С первыми погожими днями, когда, наконец, выглянуло солнце и земля стала просыхать, антигоновцы применили новую тактику: на стенах города была выставлена охрана, которая круглосуточно следила за всеми передвижениями иродиан, и стоило им приблизиться, как на них обрушивались тучи стрел и летели дротики. Силон предложил Ироду приступить к осаде города по всем правилам военного искусства: возвести вокруг Иерусалима насыпи, установить на них онагры [154] для непрерывного обстрела города камнями и под их прикрытием выдвинуть вперед стенобитные орудия и солдат с штурмовыми лестницами. Ирод отклонил этот план, который неизбежно приведет к массовой гибели горожан, чего он не хотел, и, в свою очередь, предложил вступить с жителями Иерусалима в переговоры. В ответ Силон лишь пожал плечами и сказал: «Ты царь, тебе и решать».
154
Онагр– шумерское слово, заимствованное греками и римлянами и означавшее «дикий осел». Шумеры стали первыми, кто еще в III тысячелетии приручил это животное, и одомашненный осел стал с тех пор широко использоваться на Востоке для верховой езды и как тягловое животное, потеснив верблюда. Римляне считали ослов животным бедняков и использовали их исключительно для выведения более сильных и выносливых мулов, скрещивая самца онагра с кобылой, и лошаков, скрещивая ослиц с жеребцами. «Онаграми» за простоту устройства и высокую эффективность при штурме крепостей были названы метательные орудия, позволявшие стрелять камнями весом до 10 кг на расстояние 300 и более м.

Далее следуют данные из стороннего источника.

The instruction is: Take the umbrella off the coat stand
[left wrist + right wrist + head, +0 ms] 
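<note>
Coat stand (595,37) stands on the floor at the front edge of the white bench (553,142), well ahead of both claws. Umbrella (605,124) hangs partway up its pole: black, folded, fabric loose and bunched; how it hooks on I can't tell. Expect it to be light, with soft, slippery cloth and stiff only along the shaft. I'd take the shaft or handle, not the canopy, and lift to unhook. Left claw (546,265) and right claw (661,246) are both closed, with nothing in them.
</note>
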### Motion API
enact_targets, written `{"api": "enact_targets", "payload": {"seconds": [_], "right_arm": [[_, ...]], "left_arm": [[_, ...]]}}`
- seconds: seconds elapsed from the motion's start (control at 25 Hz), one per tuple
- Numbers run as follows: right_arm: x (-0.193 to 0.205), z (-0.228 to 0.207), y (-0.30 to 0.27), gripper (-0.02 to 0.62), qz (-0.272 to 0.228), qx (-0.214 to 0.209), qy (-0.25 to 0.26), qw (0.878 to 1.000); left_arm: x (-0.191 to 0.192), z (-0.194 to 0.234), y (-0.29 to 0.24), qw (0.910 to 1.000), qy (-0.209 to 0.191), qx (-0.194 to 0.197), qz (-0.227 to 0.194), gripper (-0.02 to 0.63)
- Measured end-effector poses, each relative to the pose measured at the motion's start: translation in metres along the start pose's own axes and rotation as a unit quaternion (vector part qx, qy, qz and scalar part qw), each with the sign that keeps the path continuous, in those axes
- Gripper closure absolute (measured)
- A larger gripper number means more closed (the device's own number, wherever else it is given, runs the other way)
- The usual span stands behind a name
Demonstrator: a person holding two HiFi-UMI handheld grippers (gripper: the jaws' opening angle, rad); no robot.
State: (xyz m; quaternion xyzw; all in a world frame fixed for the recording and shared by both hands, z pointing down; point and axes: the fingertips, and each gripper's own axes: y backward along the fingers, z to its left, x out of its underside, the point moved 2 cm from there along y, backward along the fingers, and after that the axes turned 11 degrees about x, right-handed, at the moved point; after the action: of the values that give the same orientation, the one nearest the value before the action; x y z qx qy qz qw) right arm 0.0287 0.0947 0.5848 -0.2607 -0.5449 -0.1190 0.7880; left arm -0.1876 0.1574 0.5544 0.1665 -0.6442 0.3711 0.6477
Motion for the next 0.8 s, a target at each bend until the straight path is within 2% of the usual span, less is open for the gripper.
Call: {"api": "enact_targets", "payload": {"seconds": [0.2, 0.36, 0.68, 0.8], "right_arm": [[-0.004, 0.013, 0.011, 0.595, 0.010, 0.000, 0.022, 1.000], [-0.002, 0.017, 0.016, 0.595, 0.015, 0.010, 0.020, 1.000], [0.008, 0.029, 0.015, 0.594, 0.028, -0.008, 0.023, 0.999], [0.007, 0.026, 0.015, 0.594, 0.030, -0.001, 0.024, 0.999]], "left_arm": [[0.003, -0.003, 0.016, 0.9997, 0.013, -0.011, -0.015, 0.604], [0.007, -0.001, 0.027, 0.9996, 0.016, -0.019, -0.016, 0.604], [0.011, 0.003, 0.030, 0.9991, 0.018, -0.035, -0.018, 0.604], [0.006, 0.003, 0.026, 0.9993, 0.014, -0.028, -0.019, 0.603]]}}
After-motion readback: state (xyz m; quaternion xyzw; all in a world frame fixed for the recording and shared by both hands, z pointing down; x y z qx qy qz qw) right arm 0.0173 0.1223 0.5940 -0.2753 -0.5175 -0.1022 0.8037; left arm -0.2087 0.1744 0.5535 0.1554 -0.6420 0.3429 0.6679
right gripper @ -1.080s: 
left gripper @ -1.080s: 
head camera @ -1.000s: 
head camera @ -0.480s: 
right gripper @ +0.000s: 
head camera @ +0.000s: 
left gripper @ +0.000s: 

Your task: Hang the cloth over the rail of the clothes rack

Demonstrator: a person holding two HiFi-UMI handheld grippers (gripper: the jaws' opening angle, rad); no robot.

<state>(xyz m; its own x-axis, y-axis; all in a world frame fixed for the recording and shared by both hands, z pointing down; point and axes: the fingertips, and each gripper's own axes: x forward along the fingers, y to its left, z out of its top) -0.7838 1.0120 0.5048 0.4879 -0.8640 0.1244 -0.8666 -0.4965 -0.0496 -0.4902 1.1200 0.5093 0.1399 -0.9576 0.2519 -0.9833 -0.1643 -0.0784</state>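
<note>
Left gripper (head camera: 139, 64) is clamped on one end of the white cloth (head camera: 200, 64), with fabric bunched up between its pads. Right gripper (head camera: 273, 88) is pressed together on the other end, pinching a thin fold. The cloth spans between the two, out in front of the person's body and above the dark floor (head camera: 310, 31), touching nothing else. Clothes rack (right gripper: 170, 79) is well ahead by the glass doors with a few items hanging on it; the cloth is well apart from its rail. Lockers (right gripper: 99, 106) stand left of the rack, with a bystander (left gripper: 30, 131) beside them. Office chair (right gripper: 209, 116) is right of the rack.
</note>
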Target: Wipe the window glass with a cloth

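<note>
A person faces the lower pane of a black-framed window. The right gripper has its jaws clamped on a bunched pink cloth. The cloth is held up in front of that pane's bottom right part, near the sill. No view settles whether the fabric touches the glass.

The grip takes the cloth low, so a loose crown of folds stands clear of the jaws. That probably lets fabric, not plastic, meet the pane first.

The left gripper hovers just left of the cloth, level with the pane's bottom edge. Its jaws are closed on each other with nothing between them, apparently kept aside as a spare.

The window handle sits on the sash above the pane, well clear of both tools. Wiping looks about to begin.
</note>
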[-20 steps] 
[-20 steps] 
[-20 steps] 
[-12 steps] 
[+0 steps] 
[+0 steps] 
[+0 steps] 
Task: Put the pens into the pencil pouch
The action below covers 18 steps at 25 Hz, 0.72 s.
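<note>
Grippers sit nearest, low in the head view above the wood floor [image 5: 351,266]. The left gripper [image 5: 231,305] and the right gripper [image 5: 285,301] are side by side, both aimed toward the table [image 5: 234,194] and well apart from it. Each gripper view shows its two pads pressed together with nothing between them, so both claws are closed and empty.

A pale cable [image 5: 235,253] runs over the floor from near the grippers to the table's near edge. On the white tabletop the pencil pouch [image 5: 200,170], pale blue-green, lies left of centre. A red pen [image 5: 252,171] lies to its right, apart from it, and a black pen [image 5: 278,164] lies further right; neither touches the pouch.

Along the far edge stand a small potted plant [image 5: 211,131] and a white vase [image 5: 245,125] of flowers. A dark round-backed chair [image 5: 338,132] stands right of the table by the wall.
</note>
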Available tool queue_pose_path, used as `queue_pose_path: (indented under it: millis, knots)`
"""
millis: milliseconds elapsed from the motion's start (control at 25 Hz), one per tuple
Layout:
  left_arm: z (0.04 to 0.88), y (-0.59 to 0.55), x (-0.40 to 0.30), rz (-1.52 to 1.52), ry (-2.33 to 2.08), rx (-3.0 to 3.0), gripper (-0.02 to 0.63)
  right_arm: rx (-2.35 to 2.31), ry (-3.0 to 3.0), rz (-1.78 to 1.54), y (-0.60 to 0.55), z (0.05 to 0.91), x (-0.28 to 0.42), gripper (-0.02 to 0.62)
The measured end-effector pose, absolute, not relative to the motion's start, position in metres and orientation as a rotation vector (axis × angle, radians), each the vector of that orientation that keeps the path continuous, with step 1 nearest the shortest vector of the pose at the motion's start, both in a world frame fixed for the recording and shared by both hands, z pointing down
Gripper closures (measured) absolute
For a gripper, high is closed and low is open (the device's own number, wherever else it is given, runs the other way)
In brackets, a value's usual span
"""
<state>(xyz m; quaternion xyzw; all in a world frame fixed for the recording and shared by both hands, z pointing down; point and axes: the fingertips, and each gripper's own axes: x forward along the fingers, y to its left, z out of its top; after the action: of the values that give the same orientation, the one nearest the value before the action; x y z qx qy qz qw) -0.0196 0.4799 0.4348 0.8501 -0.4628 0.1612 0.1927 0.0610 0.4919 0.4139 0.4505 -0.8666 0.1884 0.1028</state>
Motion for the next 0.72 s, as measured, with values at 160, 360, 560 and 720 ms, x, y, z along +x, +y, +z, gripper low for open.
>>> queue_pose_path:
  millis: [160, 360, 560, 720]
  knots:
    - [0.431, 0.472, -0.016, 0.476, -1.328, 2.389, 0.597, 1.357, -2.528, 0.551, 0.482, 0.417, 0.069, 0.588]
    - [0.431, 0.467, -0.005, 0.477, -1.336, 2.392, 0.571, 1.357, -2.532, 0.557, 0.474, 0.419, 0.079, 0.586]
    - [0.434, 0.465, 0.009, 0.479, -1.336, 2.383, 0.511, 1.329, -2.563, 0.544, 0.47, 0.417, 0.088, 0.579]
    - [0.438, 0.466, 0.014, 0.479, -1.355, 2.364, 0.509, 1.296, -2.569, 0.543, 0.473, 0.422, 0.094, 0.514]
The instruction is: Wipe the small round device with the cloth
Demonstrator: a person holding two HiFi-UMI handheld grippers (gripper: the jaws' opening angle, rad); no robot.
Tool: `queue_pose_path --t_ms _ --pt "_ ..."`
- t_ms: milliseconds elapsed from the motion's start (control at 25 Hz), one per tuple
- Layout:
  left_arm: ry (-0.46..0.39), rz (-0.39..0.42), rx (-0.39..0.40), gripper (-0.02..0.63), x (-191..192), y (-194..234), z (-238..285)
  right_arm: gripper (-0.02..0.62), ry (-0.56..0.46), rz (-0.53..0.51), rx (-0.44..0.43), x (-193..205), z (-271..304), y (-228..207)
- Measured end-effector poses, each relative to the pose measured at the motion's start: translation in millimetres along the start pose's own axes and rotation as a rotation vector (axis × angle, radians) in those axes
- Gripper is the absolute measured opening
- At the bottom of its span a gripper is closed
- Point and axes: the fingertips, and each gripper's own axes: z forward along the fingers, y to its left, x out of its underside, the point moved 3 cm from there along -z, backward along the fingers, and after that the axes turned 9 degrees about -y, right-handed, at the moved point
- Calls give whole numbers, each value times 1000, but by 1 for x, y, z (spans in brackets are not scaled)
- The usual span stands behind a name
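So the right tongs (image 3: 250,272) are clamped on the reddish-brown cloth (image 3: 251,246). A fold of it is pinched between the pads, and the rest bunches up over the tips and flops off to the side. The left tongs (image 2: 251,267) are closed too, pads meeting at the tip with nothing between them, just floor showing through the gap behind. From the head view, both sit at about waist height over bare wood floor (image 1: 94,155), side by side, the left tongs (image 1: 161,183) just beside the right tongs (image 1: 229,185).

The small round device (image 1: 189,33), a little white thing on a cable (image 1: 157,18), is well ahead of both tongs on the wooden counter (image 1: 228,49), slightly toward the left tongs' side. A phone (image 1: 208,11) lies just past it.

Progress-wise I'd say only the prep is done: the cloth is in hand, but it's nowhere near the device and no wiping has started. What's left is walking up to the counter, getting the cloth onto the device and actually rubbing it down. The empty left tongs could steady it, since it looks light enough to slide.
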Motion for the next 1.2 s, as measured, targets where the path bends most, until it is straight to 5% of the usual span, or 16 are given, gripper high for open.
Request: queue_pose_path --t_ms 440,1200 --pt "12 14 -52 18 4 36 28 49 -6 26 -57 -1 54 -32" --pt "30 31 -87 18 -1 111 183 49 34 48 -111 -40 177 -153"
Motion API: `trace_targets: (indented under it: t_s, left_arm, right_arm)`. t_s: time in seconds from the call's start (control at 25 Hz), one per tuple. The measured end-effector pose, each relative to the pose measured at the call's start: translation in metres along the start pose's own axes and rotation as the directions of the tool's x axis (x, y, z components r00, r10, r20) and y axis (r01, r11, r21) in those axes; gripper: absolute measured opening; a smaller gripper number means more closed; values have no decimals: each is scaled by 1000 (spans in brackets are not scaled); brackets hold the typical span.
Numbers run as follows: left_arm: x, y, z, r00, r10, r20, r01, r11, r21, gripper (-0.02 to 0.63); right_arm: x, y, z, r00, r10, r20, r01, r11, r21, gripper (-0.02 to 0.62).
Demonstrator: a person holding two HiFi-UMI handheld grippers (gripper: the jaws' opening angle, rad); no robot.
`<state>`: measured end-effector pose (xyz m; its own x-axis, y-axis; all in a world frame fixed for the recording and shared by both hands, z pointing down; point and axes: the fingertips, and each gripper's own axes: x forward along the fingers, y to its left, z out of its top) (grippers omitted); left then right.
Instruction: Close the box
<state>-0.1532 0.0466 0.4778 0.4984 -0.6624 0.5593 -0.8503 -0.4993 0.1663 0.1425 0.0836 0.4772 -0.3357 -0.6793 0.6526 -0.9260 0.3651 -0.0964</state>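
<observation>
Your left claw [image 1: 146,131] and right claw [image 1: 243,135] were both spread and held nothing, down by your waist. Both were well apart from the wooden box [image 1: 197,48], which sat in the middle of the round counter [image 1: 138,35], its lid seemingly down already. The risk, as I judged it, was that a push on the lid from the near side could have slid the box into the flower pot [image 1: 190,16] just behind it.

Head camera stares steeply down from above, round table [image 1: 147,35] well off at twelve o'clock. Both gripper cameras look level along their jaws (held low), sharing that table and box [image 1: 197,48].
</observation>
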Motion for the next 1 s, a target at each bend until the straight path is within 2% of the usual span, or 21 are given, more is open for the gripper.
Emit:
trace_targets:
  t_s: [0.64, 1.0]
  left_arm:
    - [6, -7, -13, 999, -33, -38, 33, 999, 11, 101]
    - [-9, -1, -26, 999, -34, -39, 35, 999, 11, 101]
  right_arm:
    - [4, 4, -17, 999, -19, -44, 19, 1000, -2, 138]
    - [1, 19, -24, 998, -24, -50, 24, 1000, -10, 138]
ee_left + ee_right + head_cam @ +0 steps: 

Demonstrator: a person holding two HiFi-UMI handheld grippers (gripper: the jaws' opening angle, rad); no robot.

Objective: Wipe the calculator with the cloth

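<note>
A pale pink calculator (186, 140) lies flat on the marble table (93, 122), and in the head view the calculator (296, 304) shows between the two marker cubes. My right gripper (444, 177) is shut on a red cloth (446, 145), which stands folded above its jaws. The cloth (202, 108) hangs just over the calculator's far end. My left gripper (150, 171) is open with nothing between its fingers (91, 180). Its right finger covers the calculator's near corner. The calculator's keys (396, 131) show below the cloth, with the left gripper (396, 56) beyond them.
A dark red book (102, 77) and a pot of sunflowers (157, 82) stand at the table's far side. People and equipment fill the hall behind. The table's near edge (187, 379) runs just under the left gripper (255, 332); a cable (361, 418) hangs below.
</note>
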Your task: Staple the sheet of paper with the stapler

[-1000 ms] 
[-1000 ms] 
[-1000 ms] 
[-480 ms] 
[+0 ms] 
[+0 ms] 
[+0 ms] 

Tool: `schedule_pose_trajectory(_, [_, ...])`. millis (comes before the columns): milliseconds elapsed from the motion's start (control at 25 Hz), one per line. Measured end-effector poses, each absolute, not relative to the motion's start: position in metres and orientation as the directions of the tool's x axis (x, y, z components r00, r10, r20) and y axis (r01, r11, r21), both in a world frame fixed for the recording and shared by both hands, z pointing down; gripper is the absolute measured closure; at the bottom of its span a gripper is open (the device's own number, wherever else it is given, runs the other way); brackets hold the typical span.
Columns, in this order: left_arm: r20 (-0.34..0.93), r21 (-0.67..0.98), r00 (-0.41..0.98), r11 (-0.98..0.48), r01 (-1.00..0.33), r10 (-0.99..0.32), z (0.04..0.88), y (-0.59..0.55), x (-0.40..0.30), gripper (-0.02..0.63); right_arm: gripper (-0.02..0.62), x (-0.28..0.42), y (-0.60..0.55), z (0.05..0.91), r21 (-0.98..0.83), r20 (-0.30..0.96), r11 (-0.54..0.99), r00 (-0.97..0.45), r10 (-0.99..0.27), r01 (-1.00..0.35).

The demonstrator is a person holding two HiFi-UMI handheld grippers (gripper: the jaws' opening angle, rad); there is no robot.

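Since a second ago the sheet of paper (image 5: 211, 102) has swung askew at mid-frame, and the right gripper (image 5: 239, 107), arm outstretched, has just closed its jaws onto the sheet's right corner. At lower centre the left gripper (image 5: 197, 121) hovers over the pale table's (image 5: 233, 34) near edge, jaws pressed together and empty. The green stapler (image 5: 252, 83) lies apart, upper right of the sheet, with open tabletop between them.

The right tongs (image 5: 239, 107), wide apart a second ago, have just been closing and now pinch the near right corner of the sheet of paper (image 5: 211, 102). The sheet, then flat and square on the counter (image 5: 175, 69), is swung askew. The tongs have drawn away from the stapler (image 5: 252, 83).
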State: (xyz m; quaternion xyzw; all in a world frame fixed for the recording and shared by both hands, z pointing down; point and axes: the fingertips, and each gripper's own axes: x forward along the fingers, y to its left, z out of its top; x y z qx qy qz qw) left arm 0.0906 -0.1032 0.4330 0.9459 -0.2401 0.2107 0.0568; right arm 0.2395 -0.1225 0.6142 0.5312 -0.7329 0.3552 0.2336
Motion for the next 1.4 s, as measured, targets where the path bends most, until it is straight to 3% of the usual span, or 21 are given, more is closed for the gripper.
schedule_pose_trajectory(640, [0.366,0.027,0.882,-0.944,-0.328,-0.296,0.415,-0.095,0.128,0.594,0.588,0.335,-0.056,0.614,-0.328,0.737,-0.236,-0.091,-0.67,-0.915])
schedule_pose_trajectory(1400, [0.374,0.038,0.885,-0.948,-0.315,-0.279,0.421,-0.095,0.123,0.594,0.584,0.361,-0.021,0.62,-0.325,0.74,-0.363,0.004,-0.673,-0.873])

На следующее утро, едва взошло солнце, высланные к городу глашатаи обратились к охране, находившейся на стенах, со следующими словами: «Не стрелять! С вами желает говорить Ирод, сын Антипатра! Передайте всем жителям Иерусалима: с ними желает говорить Ирод!»
Обращение возымело действие, и стены города стали заполняться не только воинами, но и мирными жителями столицы. Когда Ирод, сопровождаемый Силоном, вышел из своей палатки и подошел к Иерусалиму на расстояние выпущенной из лука стрелы, стены были густо усеяны людьми, как гроздьями винограда.
– Граждане священного города! – обратился к ним Ирод. – Я явился сюда с одной лишь целью: для вашего блага и спасения Иерусалима от разрушения. Обещаю всем вам вместе и каждому в отдельности: я не таю на вас зла и прощаю вам все обиды, которые вы причинили мне и моей семье. Я прощаю даже самых отъявленных моих врагов, которые ищут моей смерти, и объявляю им амнистию. Не верьте Антигону, который обещает вам свободу. На деле он готов признать над Иудеей власть Парфии. Да будет вам известно: в обмен на поддержку парфян Антигон обещал их царю Пакору тысячу талантов и пятьсот самых красивых еврейских девушек для его гарема. Это ли вам нужно, граждане священного города, и для того ли вы растите своих дочерей, чтобы они ублажали язычников-парфян?
С крепостной стены, усыпанной народом, внимательно слушавшим Ирода, кто-то звонким мальчишеским голосом прокричал:
– Я готов поверить тебе, Ирод! Но готов поверить в одном только случае: если ты объяснишь мне, чем римляне, которых ты привел под стены нашего города, лучше парфян, которых привел в Иудею Антигон?
– Тем хотя бы, – ответил Ирод, – что римляне признают наше право жить по своим законам, уважают эти законы и требуют от других народов, чтобы и они признавали наше право жить по своим законам. Это не пустые слова. Наше право на особое положение среди других народов подкреплено решениями сената Рима, записанным на медных досках и разосланным по всем странам, и многочисленными эдиктами Цезаря и Антония.